The scientists were revolting. Obviously, the FBI didn’t want this information in the open until they could cover it up, pronounce there was never a problem, and thereby control the narrative. They negotiated with the IG to withhold release of the report for two months so the bureau could “address the issues raised.” Those two months were the equivalent of today’s Barr window. It would allow them to inoculate the public before the report’s release, just like Trump is doing now.
Here’s how I defeated that strategy. While I didn’t have access to the report, I did have access to much of the documentation through an on-going court case and through some FOIA requests. These documents confirmed the most important of the original allegations of wrong-doing in the lab.

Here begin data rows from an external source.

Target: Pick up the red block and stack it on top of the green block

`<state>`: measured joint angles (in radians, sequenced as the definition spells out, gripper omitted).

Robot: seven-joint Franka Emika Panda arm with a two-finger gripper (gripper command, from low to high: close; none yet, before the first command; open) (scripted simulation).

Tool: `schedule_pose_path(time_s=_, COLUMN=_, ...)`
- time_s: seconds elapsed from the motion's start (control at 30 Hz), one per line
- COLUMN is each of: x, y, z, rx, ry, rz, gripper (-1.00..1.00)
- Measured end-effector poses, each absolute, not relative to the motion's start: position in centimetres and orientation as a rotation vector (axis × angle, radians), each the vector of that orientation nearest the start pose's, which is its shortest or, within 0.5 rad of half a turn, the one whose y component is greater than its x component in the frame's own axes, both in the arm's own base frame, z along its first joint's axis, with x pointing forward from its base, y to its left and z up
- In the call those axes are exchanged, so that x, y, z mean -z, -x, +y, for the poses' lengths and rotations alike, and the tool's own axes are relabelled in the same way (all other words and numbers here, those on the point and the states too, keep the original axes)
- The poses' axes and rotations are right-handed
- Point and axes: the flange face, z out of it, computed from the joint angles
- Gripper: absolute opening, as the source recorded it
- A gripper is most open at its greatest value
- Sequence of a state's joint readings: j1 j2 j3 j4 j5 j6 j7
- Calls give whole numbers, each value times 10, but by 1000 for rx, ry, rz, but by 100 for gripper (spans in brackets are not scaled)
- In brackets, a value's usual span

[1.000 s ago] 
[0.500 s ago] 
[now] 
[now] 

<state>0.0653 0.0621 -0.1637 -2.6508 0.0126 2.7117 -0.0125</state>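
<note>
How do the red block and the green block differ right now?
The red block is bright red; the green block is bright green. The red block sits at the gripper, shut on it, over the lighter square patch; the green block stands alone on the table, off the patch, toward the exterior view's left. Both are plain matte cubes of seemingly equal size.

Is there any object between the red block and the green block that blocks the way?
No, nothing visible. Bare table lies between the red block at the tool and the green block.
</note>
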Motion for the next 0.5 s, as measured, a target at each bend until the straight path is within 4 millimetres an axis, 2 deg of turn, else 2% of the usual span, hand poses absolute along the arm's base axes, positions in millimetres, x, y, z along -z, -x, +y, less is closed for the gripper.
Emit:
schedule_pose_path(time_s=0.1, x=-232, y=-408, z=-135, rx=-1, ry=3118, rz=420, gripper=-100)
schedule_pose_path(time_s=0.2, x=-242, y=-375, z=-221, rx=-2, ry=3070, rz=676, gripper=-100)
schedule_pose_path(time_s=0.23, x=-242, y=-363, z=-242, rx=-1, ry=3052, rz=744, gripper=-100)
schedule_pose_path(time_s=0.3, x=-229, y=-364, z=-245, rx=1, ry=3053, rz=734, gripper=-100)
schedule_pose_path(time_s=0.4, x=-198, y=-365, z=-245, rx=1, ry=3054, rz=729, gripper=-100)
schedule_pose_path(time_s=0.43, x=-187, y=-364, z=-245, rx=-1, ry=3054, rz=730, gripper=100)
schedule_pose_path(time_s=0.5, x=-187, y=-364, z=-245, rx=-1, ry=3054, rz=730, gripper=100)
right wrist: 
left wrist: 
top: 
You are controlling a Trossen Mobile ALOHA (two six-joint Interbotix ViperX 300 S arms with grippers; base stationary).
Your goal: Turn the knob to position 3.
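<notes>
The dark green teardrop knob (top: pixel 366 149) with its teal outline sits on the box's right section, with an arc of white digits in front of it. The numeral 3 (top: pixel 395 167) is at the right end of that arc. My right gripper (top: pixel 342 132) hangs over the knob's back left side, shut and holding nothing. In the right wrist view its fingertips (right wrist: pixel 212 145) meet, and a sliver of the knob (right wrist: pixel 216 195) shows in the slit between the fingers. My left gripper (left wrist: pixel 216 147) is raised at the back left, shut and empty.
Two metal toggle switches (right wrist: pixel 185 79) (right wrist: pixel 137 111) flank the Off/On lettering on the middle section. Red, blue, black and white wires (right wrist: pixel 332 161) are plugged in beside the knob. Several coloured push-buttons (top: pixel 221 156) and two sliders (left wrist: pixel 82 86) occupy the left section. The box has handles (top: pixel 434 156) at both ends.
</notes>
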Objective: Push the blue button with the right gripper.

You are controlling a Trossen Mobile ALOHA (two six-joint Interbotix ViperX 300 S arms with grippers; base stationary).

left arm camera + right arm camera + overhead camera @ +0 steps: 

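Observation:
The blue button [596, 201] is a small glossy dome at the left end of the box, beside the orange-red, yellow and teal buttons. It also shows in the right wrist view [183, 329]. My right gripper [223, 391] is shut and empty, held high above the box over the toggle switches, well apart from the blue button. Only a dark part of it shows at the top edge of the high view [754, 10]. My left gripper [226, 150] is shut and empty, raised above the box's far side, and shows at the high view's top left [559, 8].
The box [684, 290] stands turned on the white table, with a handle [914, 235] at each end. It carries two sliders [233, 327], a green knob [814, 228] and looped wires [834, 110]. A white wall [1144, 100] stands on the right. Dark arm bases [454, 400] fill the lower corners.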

I wrote a series of floor statements for my boss to deliver on the Senate floor, and inserted the documents into the Congressional Record. I did that once or twice a week during that two-month window. The press got the message out. By the time the report was released, the inoculation had failed. It was another FBI scandal in full public view.
Today, the House Judiciary Committee is in a similar circumstance. Barr has put them on hold not just for Trump’s inoculation, but so DOJ can get their cover story together. The committee needs information to shatter that window.
The best way is to subpoena Bob Mueller. The objective would be to create cracks between the Barr summary and what Mueller says under oath. The focus would be on obstruction. After Mueller, other witnesses could follow, creating as many cracks as possible before the window closes in mid-April.
Should the committee find and exploit such cracks, it would create the rain needed to end the president’s asinine victory parade. It would also shine a big spotlight on Barr, the drum major behind the scenes. That’s when we’d have Nunes III.
Kris Kolesnik is a 34-year veteran of federal government oversight. He spent 19 years as senior counselor and director of investigations for Sen. Charles Grassley (R-Iowa). Kolesnik then became executive director of the National Whistleblower Center. Finally, he spent 10 years working with the Department of the Interior’s Office of Inspector General as the associate inspector general for external affairs.